Is NHL Biting Off More Than It Can Chew By Restarting Season?

by | May 24, 2020 | News, NHL | 8 comments



  1. Is NHL Biting Off More Than It Can Chew By Restarting Season?

    Yes but they have backed themselves into a corner.

    1) I certainly understand playing again this summer and trying to generate revenue to pay as many debts owed as possible as revenues next season, whenever that is, looks bleak right now.

    2) They have backed themselves into a corner by making it more complex than they have to. Could be a much easier problem by (a) just go straight to the playoffs with the top 16 teams, let the other 15 stay home and (b) playing in two countries just makes it more complex. Play all games in ONE country and if possible ONE state or province. Just my 2 cents

    • I hear ya Boom/Bust … but regardless of whether it’s 16 or 24 or where the games are played, it lasts only as long as the first team member – player/coach/trainer/medical staff or official comes down with the virus, and then everything will have to grind to an immediate halt – and it won’t matter if it’s a Cody Ceci or a Connor McDavid.

      It will be inevitable simply going by the daily announcements of new cases all over the map. It isn’t going to go away any time soon.

      So, they’re losing hundreds of millions. That makes the NHL unique? Hardly. Corporations are losing that daily and many many small businesses will not return nor will their hundreds of thousands of jobs.

      What’s coming economically and medically dwarfs the problems faced by a game

      • George
        Yep, Hertz belly up, United Airlines only needs 3,000 of 25,000 flight attendants, tourism in California is dead, It will take years to get entertainment and tourism going again. Got a feeling that contacts for UFA’s will be smaller and shorter than what they have been used to getting. To bail out California and their insane pension funds would take trillions of dollars. That goes for NYC and Chicago.
        The exodus from these high tax / expensive areas to live in has already started.

      • Same thing will happen here in Canada in the biggest – and most expensive to live in – cities Toronto and Vancouver and possibly Montreal, although there it’s related to taxes mainly and it doesn’t matter where you go in Quebec, still the most taxed in the country.

  2. Wow economics pros in here today! A couple of things: It’s hard to catch a disease if you avoid contact with it and you’re in a disease free area to start. It could still happen but it’s 100x harder. Also economic turnarounds happen faster than most think with some things going away forever and some new stuff to fill the void. Will it suck? Ya at first but eventually returning to the same or better as history has proven time after time.
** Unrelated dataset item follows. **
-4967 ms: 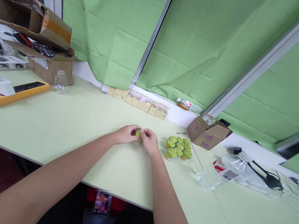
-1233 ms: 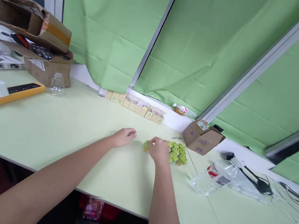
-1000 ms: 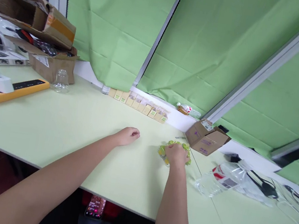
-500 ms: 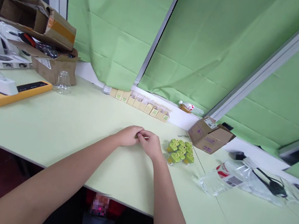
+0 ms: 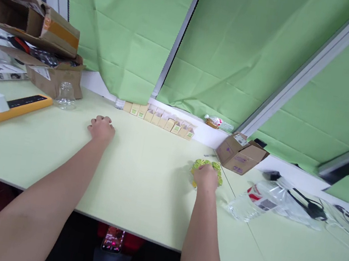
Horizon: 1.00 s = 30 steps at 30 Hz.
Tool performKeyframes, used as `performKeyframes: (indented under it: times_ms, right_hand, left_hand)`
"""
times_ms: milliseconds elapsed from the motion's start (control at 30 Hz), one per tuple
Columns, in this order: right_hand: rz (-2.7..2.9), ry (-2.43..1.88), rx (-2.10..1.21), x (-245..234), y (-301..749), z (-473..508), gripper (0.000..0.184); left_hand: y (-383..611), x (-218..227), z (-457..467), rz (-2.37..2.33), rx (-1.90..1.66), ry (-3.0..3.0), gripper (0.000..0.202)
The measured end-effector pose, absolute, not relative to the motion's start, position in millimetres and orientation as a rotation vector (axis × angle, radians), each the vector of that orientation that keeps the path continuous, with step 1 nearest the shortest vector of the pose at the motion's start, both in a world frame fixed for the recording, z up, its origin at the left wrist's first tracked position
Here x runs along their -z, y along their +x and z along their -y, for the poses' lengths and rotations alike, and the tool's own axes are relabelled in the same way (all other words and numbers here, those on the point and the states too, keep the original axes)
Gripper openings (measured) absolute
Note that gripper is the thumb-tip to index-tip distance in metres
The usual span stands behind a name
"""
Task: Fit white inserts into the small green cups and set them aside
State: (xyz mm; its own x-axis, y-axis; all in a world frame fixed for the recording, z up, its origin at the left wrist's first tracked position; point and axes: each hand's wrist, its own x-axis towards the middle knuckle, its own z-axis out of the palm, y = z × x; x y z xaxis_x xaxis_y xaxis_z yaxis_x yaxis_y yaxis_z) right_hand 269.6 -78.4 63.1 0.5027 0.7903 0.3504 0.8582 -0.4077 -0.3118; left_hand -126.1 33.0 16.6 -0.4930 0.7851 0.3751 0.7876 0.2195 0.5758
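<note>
Right hand (image 5: 206, 176) over green-topped containers (image 5: 218, 168) on surface (image 5: 140, 178) near cardboard box (image 5: 240, 155), bunched probably for easy reach; fingers hidden, can't tell grip; left hand (image 5: 102, 128) well apart, fingers curled, contents unclear

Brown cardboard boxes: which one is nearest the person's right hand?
The box with purple print, beyond the right hand and the green-topped containers; the other two, an upper box and a lower box, sit far left.

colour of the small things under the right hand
The small things look mostly yellow-green; head view.
</note>
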Motion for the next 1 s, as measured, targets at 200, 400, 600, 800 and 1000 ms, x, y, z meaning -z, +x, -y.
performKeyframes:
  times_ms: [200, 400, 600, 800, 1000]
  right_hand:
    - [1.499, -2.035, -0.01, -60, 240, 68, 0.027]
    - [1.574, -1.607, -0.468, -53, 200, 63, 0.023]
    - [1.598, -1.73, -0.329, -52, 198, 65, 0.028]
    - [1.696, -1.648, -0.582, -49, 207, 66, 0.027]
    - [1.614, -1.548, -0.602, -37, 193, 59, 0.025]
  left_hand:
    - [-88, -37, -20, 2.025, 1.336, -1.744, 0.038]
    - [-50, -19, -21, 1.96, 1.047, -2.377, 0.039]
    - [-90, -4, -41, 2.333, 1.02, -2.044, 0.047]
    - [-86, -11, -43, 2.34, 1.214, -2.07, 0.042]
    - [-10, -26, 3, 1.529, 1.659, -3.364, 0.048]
Think of it like growing pains.

    • Every area is disease free, until they are not disease free.

      • When he says “It’s hard to catch a disease if you avoid contact with it and you’re in a disease free area to start” he fails to consider asymptomatic carriers and the fact that, in North America, only about 20% of the population has actually been tested. He also doesn’t bother to give us an example of a “disease free area” where hockey players may gather and how those areas – if any exist – can prevent asymptomatic carriers from entering.

  3. I suppose Nouriel Roubini should have checked with Ron Moore before he presented his economic warning. Silly man not to consult the expert.

    Meanwhile, I’m still trying to determine when, exactly. the world economy made a quick turnaround following anything close to this magnitude. And don’t throw the Spanish Flu at us – that began in the midst of a world war when economies were already showing signs of collapse and within a decade we began a world depression.